Work task: Only an exact reprint of all the data is acceptable.

(The data)

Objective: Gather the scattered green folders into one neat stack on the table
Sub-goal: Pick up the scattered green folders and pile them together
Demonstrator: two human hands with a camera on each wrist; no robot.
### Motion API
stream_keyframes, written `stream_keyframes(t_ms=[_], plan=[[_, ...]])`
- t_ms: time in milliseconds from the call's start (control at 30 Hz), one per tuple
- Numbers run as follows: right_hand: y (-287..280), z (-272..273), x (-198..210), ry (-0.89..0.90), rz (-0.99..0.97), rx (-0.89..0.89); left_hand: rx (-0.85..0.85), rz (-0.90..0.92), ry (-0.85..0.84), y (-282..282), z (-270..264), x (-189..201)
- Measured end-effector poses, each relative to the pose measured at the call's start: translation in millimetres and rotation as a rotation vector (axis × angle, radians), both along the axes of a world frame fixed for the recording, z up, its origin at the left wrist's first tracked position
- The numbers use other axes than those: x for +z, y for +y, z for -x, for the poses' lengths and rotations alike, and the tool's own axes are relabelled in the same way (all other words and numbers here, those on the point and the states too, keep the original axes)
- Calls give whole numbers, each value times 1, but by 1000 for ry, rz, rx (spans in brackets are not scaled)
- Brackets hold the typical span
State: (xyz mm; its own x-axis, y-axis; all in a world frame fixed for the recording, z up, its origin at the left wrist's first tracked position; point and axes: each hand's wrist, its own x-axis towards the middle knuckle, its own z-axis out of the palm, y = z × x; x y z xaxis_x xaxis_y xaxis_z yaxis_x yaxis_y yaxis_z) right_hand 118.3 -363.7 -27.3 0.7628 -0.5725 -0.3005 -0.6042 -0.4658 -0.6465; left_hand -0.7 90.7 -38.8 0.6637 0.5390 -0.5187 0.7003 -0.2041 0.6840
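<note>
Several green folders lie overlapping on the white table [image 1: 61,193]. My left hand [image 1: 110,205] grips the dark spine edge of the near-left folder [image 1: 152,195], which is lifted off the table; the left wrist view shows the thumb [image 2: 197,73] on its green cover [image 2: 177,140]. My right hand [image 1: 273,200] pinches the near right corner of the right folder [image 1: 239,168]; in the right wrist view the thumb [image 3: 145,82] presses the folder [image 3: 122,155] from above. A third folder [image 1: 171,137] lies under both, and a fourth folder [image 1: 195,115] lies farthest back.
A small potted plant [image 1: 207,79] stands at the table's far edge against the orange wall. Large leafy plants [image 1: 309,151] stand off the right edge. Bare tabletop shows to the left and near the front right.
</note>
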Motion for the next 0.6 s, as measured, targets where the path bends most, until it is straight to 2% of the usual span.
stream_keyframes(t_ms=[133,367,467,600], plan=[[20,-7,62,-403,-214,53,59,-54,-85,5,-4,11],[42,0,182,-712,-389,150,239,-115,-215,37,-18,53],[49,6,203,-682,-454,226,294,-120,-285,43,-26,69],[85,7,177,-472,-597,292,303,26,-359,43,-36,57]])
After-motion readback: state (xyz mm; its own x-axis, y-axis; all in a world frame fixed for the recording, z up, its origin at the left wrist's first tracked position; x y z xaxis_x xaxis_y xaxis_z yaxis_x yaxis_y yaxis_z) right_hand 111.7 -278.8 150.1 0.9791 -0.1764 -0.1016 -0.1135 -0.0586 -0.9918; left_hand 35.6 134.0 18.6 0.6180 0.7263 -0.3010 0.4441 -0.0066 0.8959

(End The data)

Result of this task:
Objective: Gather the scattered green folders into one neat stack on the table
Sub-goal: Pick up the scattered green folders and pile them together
Demonstrator: two human hands with a camera on each wrist; no robot.
### Motion API
stream_keyframes, written `stream_keyframes(t_ms=[_], plan=[[_, ...]])`
- t_ms: time in milliseconds from the call's start (control at 30 Hz), one per tuple
- Numbers run as follows: right_hand: y (-287..280), z (-272..273), x (-198..210), ry (-0.89..0.90), rz (-0.99..0.97), rx (-0.89..0.89); left_hand: rx (-0.85..0.85), rz (-0.90..0.92), ry (-0.85..0.84), y (-282..282), z (-270..264), x (-189..201)
- Measured end-effector poses, each relative to the pose measured at the call's start: translation in millimetres and rotation as a rotation vector (axis × angle, radians), both along the axes of a world frame fixed for the recording, z up, its origin at the left wrist's first tracked position
- The numbers use other axes than those: x for +z, y for +y, z for -x, for the poses' lengths and rotations alike, and the tool's own axes are relabelled in the same way (all other words and numbers here, those on the point and the states too, keep the original axes)
- Calls give whole numbers, each value times 1, but by 1000 for ry, rz, rx (spans in brackets are not scaled)
- Brackets hold the typical span
State: (xyz mm; its own x-axis, y-axis; all in a world frame fixed for the recording, z up, its origin at the left wrist's first tracked position; point and axes: each hand's wrist, its own x-axis towards the middle knuckle, its own z-axis out of the palm, y = z × x; x y z xaxis_x xaxis_y xaxis_z yaxis_x yaxis_y yaxis_z) right_hand 118.3 -363.7 -27.3 0.7628 -0.5725 -0.3005 -0.6042 -0.4658 -0.6465; left_hand -0.7 90.7 -38.8 0.6637 0.5390 -0.5187 0.7003 -0.2041 0.6840
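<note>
Several green folders lie overlapping on the white table [image 1: 61,193]. My left hand [image 1: 110,205] grips the dark spine edge of the near-left folder [image 1: 152,195], which is lifted off the table; the left wrist view shows the thumb [image 2: 197,73] on its green cover [image 2: 177,140]. My right hand [image 1: 273,200] pinches the near right corner of the right folder [image 1: 239,168]; in the right wrist view the thumb [image 3: 145,82] presses the folder [image 3: 122,155] from above. A third folder [image 1: 171,137] lies under both, and a fourth folder [image 1: 195,115] lies farthest back.
A small potted plant [image 1: 207,79] stands at the table's far edge against the orange wall. Large leafy plants [image 1: 309,151] stand off the right edge. Bare tabletop shows to the left and near the front right.
</note>
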Motion for the next 0.6 s, as measured, targets where the path bends most, until it is straight to 2% of the usual span.
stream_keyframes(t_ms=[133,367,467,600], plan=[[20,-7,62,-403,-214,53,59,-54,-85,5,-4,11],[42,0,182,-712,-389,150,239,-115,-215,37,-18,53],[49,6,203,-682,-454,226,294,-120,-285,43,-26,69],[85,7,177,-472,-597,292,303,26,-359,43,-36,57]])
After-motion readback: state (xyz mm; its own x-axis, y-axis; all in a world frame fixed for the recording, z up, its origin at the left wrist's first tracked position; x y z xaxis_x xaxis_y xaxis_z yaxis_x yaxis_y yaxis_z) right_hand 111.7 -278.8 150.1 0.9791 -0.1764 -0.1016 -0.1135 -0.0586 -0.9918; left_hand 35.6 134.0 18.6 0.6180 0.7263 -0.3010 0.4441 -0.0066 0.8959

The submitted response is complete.